:: Provided data ::
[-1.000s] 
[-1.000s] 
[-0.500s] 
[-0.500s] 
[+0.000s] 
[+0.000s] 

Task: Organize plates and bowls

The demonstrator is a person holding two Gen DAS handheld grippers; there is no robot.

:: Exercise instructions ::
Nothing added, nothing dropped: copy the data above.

:: Problem solution ::
[-1.000s] 
[-1.000s] 
[-0.500s] 
[-0.500s] 
[+0.000s] 
[+0.000s] 

Task: Organize plates and bowls

The demonstrator is a person holding two Gen DAS handheld grippers; there is no robot.

What was requested is fully covered by this answer.